■ **EXERCISE AIM**
The data below should be transcribed in full, with no picture included.

[Start of section]

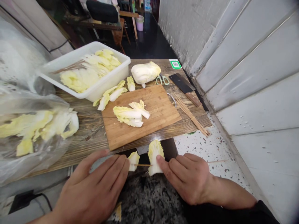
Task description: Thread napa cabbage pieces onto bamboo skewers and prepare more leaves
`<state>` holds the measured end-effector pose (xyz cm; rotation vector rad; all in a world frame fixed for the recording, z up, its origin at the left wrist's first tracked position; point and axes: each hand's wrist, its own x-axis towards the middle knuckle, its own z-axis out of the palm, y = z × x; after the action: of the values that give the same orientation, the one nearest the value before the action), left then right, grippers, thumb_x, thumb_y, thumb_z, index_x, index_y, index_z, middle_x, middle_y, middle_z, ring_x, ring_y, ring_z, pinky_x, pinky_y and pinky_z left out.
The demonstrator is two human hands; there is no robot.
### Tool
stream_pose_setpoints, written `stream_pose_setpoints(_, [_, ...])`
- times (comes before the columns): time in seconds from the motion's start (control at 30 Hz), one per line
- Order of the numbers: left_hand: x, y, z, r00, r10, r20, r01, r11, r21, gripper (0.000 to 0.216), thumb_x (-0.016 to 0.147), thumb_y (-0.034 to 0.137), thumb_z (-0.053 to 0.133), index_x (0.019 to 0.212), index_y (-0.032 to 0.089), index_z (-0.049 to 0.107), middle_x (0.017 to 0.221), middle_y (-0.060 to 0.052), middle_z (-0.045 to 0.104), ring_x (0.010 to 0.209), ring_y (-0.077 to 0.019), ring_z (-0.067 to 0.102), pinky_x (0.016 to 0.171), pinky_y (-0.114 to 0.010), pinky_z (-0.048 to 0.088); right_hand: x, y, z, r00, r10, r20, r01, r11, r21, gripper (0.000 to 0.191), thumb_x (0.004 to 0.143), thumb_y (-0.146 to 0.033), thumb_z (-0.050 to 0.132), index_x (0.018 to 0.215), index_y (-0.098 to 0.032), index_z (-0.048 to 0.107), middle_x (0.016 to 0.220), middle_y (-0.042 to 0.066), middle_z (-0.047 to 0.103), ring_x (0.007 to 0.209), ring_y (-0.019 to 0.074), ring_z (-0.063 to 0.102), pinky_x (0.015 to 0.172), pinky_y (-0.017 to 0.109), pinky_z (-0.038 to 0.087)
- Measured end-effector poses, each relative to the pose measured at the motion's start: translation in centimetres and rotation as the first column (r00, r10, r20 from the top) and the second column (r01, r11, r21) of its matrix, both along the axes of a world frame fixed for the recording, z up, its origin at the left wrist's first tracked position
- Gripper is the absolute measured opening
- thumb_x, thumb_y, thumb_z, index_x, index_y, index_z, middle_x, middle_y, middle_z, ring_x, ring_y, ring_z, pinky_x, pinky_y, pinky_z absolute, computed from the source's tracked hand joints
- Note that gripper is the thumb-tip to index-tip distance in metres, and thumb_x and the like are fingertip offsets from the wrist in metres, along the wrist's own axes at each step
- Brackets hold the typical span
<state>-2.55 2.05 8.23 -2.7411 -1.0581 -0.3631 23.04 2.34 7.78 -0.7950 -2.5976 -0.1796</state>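
My left hand [95, 183], fingers pressed together, is closed at a small napa cabbage leaf [134, 160], covering part of it. My right hand [187, 174] pinches a larger napa cabbage leaf [155, 154], its thumb on the leaf's front. A thin bamboo skewer [143, 165] spans the gap between both leaves; a thin stick end shows beyond my right hand. Both hands are just below the table's front edge, above my lap. Behind them several cut cabbage leaves [130, 115] lie on a wooden cutting board [161, 107].
A white tub [90, 95] of skewered leaves stands at the back left, above a plastic bag [59, 146] holding leaves. Past the board lie a whole napa cabbage [145, 72], scissors [163, 80], a cleaver [182, 84] and a bundle of skewers [191, 115]. A wall rises at right.
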Motion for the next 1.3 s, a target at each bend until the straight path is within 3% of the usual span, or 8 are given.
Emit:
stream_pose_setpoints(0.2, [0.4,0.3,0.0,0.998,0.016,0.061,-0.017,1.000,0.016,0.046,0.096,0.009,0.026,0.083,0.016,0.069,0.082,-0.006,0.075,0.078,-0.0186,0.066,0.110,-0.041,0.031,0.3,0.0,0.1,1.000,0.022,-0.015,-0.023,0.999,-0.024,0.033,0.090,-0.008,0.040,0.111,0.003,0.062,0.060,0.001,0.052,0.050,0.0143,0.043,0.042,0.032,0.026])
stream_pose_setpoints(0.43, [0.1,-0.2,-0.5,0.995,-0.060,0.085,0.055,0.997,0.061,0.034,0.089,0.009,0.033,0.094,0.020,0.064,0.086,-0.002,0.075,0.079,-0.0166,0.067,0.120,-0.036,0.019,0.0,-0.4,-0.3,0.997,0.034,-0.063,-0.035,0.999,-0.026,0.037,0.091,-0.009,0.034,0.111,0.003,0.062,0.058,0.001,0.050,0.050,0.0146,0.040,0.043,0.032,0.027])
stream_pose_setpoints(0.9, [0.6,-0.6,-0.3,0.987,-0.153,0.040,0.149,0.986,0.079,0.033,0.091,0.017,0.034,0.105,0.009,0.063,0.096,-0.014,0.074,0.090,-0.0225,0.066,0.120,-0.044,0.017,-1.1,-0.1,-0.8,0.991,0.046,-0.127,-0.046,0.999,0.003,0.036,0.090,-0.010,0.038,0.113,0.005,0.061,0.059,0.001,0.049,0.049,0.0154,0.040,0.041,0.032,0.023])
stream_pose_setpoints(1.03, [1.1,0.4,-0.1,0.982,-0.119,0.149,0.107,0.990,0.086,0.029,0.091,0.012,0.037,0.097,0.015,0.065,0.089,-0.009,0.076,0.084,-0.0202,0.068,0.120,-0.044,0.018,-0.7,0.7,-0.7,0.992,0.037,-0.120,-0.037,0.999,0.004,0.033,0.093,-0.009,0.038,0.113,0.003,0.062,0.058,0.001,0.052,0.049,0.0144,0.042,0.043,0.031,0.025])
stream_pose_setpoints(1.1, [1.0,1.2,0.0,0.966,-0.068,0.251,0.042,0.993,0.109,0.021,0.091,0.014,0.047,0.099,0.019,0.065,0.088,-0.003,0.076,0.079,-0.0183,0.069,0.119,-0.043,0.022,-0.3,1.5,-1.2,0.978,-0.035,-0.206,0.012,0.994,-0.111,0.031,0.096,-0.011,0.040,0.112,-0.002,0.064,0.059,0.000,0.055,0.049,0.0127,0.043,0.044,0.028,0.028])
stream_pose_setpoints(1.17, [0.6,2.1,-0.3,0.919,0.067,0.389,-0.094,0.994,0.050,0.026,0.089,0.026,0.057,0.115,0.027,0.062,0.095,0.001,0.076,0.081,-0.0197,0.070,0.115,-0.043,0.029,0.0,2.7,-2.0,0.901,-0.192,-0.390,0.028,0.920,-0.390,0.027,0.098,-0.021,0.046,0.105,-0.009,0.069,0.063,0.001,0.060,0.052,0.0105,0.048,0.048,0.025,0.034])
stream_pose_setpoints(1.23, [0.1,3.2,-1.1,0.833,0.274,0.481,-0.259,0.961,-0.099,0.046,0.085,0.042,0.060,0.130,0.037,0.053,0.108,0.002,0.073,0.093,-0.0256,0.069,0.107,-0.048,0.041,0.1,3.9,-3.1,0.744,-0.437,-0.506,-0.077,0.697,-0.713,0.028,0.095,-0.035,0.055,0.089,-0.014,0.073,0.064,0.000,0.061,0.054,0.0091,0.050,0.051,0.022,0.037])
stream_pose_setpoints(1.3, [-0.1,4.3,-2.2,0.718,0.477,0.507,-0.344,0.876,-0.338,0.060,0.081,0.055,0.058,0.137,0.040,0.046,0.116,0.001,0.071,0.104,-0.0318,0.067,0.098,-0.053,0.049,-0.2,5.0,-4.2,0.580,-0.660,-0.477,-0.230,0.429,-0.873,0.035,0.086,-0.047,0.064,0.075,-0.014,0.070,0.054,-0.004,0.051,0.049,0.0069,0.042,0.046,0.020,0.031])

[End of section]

■ **SOLUTION FOR THIS EXERCISE**
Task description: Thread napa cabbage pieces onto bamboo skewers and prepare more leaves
`<state>` holds the measured end-effector pose (xyz cm; rotation vector rad; all in a world frame fixed for the recording, z up, its origin at the left wrist's first tracked position; point and axes: each hand's wrist, its own x-axis towards the middle knuckle, its own z-axis out of the palm, y = z × x; after the action: of the values that give the same orientation, the one nearest the value before the action), left then right, grippers, thumb_x, thumb_y, thumb_z, index_x, index_y, index_z, middle_x, middle_y, middle_z, ring_x, ring_y, ring_z, pinky_x, pinky_y and pinky_z left out.
The demonstrator is two human hands; there is no robot.
### Tool
stream_pose_setpoints, written `stream_pose_setpoints(_, [_, ...])`
- times (comes before the columns): time in seconds from the motion's start (control at 30 Hz), one per line
- Order of the numbers: left_hand: x, y, z, r00, r10, r20, r01, r11, r21, gripper (0.000 to 0.216), thumb_x (-0.016 to 0.147), thumb_y (-0.034 to 0.137), thumb_z (-0.053 to 0.133), index_x (0.019 to 0.212), index_y (-0.032 to 0.089), index_z (-0.049 to 0.107), middle_x (0.017 to 0.221), middle_y (-0.060 to 0.052), middle_z (-0.045 to 0.104), ring_x (0.010 to 0.209), ring_y (-0.077 to 0.019), ring_z (-0.067 to 0.102), pinky_x (0.016 to 0.171), pinky_y (-0.114 to 0.010), pinky_z (-0.048 to 0.088); right_hand: x, y, z, r00, r10, r20, r01, r11, r21, gripper (0.000 to 0.191), thumb_x (0.004 to 0.143), thumb_y (-0.146 to 0.033), thumb_z (-0.050 to 0.132), index_x (0.018 to 0.215), index_y (-0.098 to 0.032), index_z (-0.048 to 0.107), middle_x (0.016 to 0.220), middle_y (-0.042 to 0.066), middle_z (-0.047 to 0.103), ring_x (0.007 to 0.209), ring_y (-0.019 to 0.074), ring_z (-0.063 to 0.102), pinky_x (0.015 to 0.172), pinky_y (-0.017 to 0.109), pinky_z (-0.038 to 0.087)
- Measured end-effector poses, each relative to the pose measured at the motion's start: translation in centimetres and rotation as the first column (r00, r10, r20 from the top) and the second column (r01, r11, r21) of its matrix, both along the axes of a world frame fixed for the recording, z up, its origin at the left wrist's first tracked position
- Gripper is the absolute measured opening
- thumb_x, thumb_y, thumb_z, index_x, index_y, index_z, middle_x, middle_y, middle_z, ring_x, ring_y, ring_z, pinky_x, pinky_y, pinky_z absolute, computed from the source's tracked hand joints
- Note that gripper is the thumb-tip to index-tip distance in metres, and thumb_x and the like are fingertip offsets from the wrist in metres, along the wrist's own axes at each step
- Brackets hold the typical span
<state>-2.55 2.05 8.23 -2.7411 -1.0581 -0.3631 23.04 2.34 7.78 -0.7950 -2.5976 -0.1796</state>
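My left hand [95, 183], fingers pressed together, is closed at a small napa cabbage leaf [134, 160], covering part of it. My right hand [187, 174] pinches a larger napa cabbage leaf [155, 154], its thumb on the leaf's front. A thin bamboo skewer [143, 165] spans the gap between both leaves; a thin stick end shows beyond my right hand. Both hands are just below the table's front edge, above my lap. Behind them several cut cabbage leaves [130, 115] lie on a wooden cutting board [161, 107].
A white tub [90, 95] of skewered leaves stands at the back left, above a plastic bag [59, 146] holding leaves. Past the board lie a whole napa cabbage [145, 72], scissors [163, 80], a cleaver [182, 84] and a bundle of skewers [191, 115]. A wall rises at right.
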Motion for the next 1.3 s, a target at each bend until the straight path is within 3% of the usual span, or 8 are given.
Emit:
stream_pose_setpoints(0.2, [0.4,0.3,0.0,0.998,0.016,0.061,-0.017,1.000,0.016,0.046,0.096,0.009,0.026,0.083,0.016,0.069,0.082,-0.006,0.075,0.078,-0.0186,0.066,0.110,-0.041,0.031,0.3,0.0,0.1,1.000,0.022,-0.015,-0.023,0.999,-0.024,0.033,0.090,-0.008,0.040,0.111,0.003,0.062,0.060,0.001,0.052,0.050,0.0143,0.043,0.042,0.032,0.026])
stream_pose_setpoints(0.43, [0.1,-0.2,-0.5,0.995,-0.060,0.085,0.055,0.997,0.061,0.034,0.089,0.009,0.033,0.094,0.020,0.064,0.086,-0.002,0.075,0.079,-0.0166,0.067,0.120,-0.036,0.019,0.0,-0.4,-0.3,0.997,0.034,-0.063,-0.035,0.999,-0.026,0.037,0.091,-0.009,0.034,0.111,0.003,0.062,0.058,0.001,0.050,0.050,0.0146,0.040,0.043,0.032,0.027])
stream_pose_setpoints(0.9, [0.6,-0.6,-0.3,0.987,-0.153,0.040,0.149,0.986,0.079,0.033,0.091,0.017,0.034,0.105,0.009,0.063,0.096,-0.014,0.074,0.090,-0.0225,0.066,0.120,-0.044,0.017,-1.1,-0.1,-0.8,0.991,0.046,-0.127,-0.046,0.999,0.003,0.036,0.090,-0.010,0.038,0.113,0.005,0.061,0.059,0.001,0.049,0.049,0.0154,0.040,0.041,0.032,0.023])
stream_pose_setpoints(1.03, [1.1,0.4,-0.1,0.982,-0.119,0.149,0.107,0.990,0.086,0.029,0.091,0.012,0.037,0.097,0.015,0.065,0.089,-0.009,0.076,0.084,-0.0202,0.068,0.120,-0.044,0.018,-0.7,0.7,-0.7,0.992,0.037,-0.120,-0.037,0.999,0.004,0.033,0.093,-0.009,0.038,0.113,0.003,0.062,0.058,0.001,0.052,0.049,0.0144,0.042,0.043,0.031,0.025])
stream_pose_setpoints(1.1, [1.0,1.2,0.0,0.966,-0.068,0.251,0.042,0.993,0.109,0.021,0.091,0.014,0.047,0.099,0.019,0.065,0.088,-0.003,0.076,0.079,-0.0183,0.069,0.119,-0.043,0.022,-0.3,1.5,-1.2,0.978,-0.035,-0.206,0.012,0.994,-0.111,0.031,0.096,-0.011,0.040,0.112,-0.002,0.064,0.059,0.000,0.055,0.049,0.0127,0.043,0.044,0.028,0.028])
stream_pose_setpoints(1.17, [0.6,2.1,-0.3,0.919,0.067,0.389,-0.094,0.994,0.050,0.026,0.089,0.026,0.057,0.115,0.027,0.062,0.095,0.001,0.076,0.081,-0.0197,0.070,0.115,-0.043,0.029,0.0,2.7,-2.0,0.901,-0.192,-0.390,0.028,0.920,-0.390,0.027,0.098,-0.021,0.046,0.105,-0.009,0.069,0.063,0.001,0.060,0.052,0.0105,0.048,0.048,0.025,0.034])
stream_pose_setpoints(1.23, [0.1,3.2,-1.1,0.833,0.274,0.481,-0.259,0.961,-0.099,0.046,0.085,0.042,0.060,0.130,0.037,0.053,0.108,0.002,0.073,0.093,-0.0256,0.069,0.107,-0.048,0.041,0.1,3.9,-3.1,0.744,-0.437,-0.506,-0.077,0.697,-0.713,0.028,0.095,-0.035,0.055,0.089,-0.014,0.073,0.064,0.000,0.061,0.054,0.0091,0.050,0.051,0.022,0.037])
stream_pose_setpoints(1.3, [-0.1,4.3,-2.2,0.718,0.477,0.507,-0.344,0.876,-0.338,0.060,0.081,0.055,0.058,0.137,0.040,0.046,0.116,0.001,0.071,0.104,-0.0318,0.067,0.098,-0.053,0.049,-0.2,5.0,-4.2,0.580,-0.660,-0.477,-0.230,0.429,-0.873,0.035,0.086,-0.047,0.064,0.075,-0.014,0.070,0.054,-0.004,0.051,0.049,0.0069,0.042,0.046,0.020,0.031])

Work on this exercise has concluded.